Charlie attempts to leave, but is ordered to "sit down" - he begins theatrically lecturing her on her disgraceful lack of knowledge and his hatred for the world. She hasn't experienced - as he has - how the world is a living hell filled with foul swine within houses [the "horrible, faded, fat, greedy women" he detestedly described at dinner]. While deceptively palming the ring under his hand on the table, he undercuts his earlier comment that they are twins by contemptuously emphasizing how different they are. [When he calls her "just an ordinary little girl living in an ordinary little town," he echoes what she had complained about in her first appearance in the film]:

You think you know something, don't you? You think you're the clever little girl that knows something. There's so much you don't know. So much. What do you know, really? You're just an ordinary little girl living in an ordinary little town. You wake up every morning of your life and you know perfectly well that there's nothing in the world to trouble you. You go through your ordinary little day and at night you sleep your untroubled, ordinary little sleep filled with peaceful, stupid dreams. And I brought you nightmares! Or did I, or was it a silly inexpert little lie? You live in a dream. You're a sleepwalker, blind. How do you know what the world is like? Do you know the world is a foul sty? Do you know if you rip the fronts off houses you'd find swine? The world's a hell. What does it matter what happens in it? Wake up, Charlie! Use your wits. Learn something.

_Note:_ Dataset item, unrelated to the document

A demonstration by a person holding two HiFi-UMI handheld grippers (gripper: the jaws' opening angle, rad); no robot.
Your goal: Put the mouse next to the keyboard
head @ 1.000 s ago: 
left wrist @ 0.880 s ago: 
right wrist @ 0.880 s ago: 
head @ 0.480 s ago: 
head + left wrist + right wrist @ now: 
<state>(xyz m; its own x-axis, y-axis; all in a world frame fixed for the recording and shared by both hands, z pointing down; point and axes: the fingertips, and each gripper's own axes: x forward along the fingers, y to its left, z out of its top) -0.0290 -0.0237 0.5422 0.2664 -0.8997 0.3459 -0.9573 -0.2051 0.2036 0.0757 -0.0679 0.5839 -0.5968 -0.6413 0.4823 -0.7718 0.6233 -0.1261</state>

As she departs the bar, cackling laughter resonates after her - harshly underscoring the scornful view of the world that Uncle Charles has just espoused. When he catches up to her on the walk outside the Newton house, he again grabs her arm, invokes their "blood" relationship [another Dracula reference], admits his exhausted condition and his contemplation of suicide before finding a "last chance" refuge with her family:

The same blood flows through our veins, Charlie. A week ago, I was at the end of my rope. Oh, I'm so tired, Charlie. There's an end to the running a man can do. You'll never know what it's like to be so tired. I was going to (he pauses) - Well, then I got the idea of coming out here. It's my last chance, Charlie. Give it to me! Graham and the other fellow, they don't know. There's a man in the East. They suspect him too. And if they get him, I-- Charlie, give me this last chance.

She has little sympathy and replies that he should leave her and her family alone: "Take your chance. Go." He pleads with her for a few days: "I'll go, Charlie, I'll go. Just give me a few days." And then he reminds her what her knowledge could do - it could figuratively kill her mother and literally kill him. She agrees to postpone revealing his guilt for a "few days":

Uncle Charles: Think of your mother. It'll kill your mother.
Charlie: (vulnerably softened) Yes, it would kill my mother. Oh, take your few days. See that you get away from here.
Uncle Charles: Do you realize what it will mean if they get me? The electric chair. (She breaks down) Charlie, you've got to help me. I count on you. You said yourself we're no ordinary uncle and niece, no matter what I've done.

She sends him into the house alone. Left in front of the house, she overhears conversations that have returned the house to accustomed peacefulness:

Uncle Charles: East west, home's best.
Emma: Where's Charlie?
Uncle Charles: She's outside. Don't worry about her.
Emma: What was the matter with her?
Uncle Charles: Oh, she said she was a little edgy. I persuaded her to go for a little walk. She's calmed down now.
Emma: Oh, I'm so glad. I've saved a dessert for you, Charlie.

She watches as he playfully carries Ann piggy-back up the stairs. Tears roll down Charlie's eyes, and she weeps while looking up into the sky - for answers.